«Oggi la vera pace è scesa a noi dal cielo»

«Fiorì il germoglio di Iesse, l’albero della vita ha donato il suo frutto” (Inno per l’Ufficio delle Letture nel Tempo di Natale). Nel cuore dell’inverno, là dove la notte espande il petto e trattiene il respiro (la notte più lunga dell’anno), il popolo che cammina nelle tenebre (Is 9,1) è invitato a gioire per il dono della Luce più grande, quella che illumina il mondo: Cristo, il «Sole di Giustizia» (Mal 3,20; Lc 1,78). È una Luce che ha la forza di una fiammella; un fiore che ha la forma di un germoglio; un albero che ha la forma di un piccolo stelo da custodire e proteggere; un frutto che ha la grandezza di un piccolo seme di bambino: «nell’ombra del Presepe, giace povero e umile il creatore del mondo» (Inno per l’Ufficio).

 
La notte è ancora una volta protagonista, come a Pasqua: è una notte da vivere nella veglia, come i pastori all’aperto (Lc 2,8), come l’amata nella stanza nuziale (“Io dormo, ma il mio cuore veglia”: Ct 5,2); una notte per muoversi e andare a Betlemme, come ad una sorgente (perché non pensare ad una piccola veglia esterna, ad una processione da fuori a dentro, come a Pasqua, con le luci ed il Bambino, e il canto del Gloria entrando in chiesa, sino alla colletta e poi subito la Parola, senza altre parole, prediche, commenti e introduzioni inutili, che non abbiano la forza e la grazia della contemplazione?). È una notte da non illuminare troppo in fretta, perché il buio parli dell’Incarnazione, e la grotta parli del sepolcro; una notte da non disturbare con troppe parole, che impediscono di sentire il fruscio d’ali degli angeli.
 
La grazia del Natale è custodita dalle sue celebrazioni così studiate perché siano perfettamente appropriate con l’ora esatta della celebrazione: la vigilia che fa dire, nell’antifona di ingresso, «Oggi lo saprete: il Signore viene»; la notte che fa dire «Oggi la vera pace è scesa a noi dal cielo», l’aurora che fa dire«“Oggi su di noi splenderà la luce»; il giorno, che fa dire prima del Magnificat «Oggi Cristo è nato».
 
La grazia del Natale è tutta in questa capacità di contemplare, di far brillare gli occhi ed il cuore.
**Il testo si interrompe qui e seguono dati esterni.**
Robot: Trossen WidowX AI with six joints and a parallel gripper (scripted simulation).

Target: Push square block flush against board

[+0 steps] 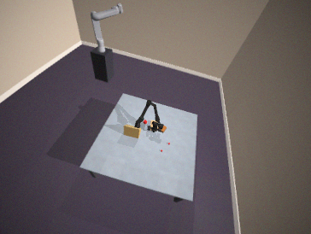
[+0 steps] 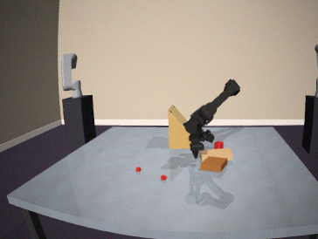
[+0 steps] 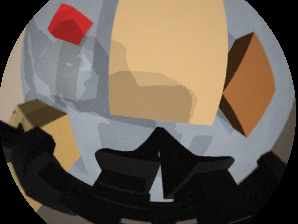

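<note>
Just beside the pale board (image 2: 224,154) (image 3: 167,60) — the black fingers (image 2: 195,154), together and holding nothing.

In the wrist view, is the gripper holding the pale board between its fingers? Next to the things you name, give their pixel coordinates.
No, the gripper (image 2: 195,156) (image 3: 158,129) is shut on nothing, and the pale board (image 2: 224,153) (image 3: 167,60) lies beyond its fingertips.

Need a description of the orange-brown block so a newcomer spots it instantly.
On the grey-blue table, find the black arm. Beside its claw lies a pale tan board. The block is next to that board: darker, orange-brown, shorter.
</note>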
Per questo l’immagine per la visione (il presepe, il bambino davanti all’altare, la luce nei luoghi eminenti della celebrazione…) non dovrà essere dozzinale, la parola non dovrà essere banale (pur nella semplicità e nella sincerità); l’incenso non dovrà essere virtuale (anche se si può usare in modi diversi, non solo con il turibolo…).
 
Ci penserà il tempo di Natale, con i suoi testimoni vestiti di rosso e di bianco (Stefano, i martiri innocenti, Giovanni l’evangelista, Maria la madre di Dio e Giuseppe suo sposo, fino ai «mitici»magi…), a ricondurre la poetica del Natale sull’asse di una drammatica del Dono, sino al sacrificio. Ci penseranno i grandi testi che ascolteremo nelle Messe feriali e nell’ufficio delle letture a far risplendere in tutta la sua luce il Mistero di questo bambino che regge il mondo (Paolo ai Colossesi), e le implicazioni che ne derivano per la vita personale e comunitaria (Prima Lettera di san Giovanni).
 
E non importa se saranno soltanto pochi a fare il cammino intero, se qualcuno si fermerà solo all’incanto della poesia: importa che ci sia qualcuno che nella casa della Chiesa, e nella sua stanza più preziosa (la stanza nuziale della liturgia), custodisca i gesti, le parole, i sentimenti, capaci di dire, anzi di cantare – più leggermente possibile – il Salvatore del mondo.
 
Il ritmo serrato delle celebrazioni (25 e 26 dicembre, 1 e 2 gennaio, 6 e 9 gennaio: attenzione alle Messe vespertine del 25 e dell’1, ancora dentro le solennità del Natale e della Madre di Dio!) sia compensato da una presa di parola concentrata nel tempo e nel contenuto (attenzione a non cadere nella trappola delle solite requisitorie sulla famiglia e sulla pace nel mondo…), e sia vissuto dentro uno stile celebrativo calmo, mite, obbediente e fiducioso nella capacità del rito (preghiere, gesti, canti, silenzi…) di far entrare nel Mistero, sino a fare di noi stessi una dimora accogliente.